Turning a corner in life seems more difficult as one ages. Not physically, in case you just envisioned this writer navigating some narrow hallway with a walker, though that day may come. Not even emotionally, for I have come to grips with my pride, at least to a higher degree than in my younger days.
This morning and in fact for the past few months, I have sensed a spiritual transition occurring in my being. How do I move into the next window of my life of ministry, aspiring to finish well and yet finding my journey to be more precarious than ever. My earlier days seemed quite orthodox, though Pentecostal (oxymoron), driven by a need to serve in places my family members and fellow believers had not yet ventured. I found myself engaged at a level of impact that brought considerable esteem, for not only was I providing for my small family but adding value to my community, in a way that seemed a stretch given my background. This in no way is to take away from my heritage but simply to build a case for my conversation.

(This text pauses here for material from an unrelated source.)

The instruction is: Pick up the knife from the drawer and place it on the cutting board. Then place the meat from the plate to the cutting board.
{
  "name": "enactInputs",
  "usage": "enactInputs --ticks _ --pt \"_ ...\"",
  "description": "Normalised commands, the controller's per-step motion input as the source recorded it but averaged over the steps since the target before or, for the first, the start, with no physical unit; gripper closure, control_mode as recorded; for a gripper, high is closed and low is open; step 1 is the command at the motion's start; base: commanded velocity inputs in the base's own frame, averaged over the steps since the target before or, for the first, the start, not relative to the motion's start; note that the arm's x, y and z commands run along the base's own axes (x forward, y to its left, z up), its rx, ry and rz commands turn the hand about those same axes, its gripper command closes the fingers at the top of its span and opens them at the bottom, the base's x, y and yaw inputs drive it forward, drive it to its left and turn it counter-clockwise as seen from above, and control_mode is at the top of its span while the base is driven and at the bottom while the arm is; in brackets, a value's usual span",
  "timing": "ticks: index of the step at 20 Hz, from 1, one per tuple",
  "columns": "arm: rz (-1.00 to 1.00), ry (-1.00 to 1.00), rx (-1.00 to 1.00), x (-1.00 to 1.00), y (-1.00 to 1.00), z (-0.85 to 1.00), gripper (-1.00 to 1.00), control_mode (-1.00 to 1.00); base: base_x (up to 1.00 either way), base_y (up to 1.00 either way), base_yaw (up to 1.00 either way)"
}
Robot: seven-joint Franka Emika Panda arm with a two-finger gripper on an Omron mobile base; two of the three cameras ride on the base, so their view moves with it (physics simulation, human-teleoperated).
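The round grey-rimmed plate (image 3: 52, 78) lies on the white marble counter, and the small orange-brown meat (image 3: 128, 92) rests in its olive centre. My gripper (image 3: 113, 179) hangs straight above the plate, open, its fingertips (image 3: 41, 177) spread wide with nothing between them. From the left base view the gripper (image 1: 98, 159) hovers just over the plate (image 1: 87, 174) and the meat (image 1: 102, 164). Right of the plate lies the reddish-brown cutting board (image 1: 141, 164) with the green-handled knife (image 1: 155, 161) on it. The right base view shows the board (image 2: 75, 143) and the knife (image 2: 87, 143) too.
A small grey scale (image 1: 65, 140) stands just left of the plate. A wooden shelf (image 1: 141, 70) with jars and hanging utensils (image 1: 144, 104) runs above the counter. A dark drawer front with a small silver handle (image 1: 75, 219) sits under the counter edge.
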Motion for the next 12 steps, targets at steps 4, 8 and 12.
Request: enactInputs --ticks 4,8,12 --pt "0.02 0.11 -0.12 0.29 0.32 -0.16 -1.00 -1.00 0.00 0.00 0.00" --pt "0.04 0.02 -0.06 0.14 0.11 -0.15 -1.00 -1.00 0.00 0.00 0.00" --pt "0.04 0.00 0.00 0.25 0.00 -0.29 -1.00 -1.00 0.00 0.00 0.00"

I now want to finish well, yet leave no stone unturned when it comes to things that I now question. I am cautious for I know how fickle we humans are, and how quickly public opinion can change regarding one’s leadership. When public opinion swings, simple mistakes, words ill-spoken or even attempts to speak truth are no longer received and in worse case scenarios, seldom forgiven. The capital that decades of service may have earned, can suddenly be brushed aside, leaving one with little recourse but exit from public engagement. Thus the precarious nature of even this post, for retiring from the scene is furthest from my mind at this time.
Paul the Apostle obviously had some of the same struggles. As he closes his second letter to Timothy, he states: “The Lord will rescue me from every evil attack and will bring me safely to his heavenly kingdom.” Getting home safe is a promise. Delivering one’s heart on the way home is the challenge.
This a.m. one of my Facebook friends took issue with Rick Warren, apparently working hard to open dialogue between Christianity and Islam. Warren, now drawing fire from his brothers and sisters in Christ, though having made huge impact globally with his ministry. He seems to have crossed a line, tagged as falling victim to Chrislam, a perceived consolidation of two religious streams of thought. Though both religions grew out of a history with Abraham, the struggle is around the identity of the God each profess. Both are monotheistic, only one God, yet to the Judeo Christian disciple it is Yahweh, while with those who practice Islam it is Allah. One takes its lineage from the narrative of Isaac, the other from Ishmael.
I know I am on a slippery slope here (my earlier comment about navigating as I age) but last week, I found myself half-way across the globe, in a large room full of Christians, Muslims (both Shiite and Sunni), Kurds, Syrians, mostly refugees in Lebanon. The room represented an array of socio-economic demographics; I met a physician, an architect and I am sure a few paupers. All were together reaching out to God, worshiping in a tight quarter tucked away alongside a dark alley way. For many, only the clothes on their backs remained, along with the children they held close, husbands perhaps left behind, some even murdered in a religion based, political revolution.
A well meaning clergy was directing the “service” with an opportunity to sing songs about God in the most common language, Arabic. What were they after, experiencing hope? Yes, God. The room was full of generosity, fellowship and love. They for that moment had found God, regardless of their belief system. As I stood along the wall observing this mass of some 200 people, in a potentially volatile setting (there were no metal detectors at the entry just a welcomed respite for weary refugees), I could not help but wonder what God was seeing.
Can I be open to a new thing that God might be doing in my life, the “next” for this 65 year old, with forty years invested in the American Church? Might God, who is love, and yes, I believe was Christ, be doing a new thing among descendants of both Isaac and Ishmael.
His promise of a great nation was offered both.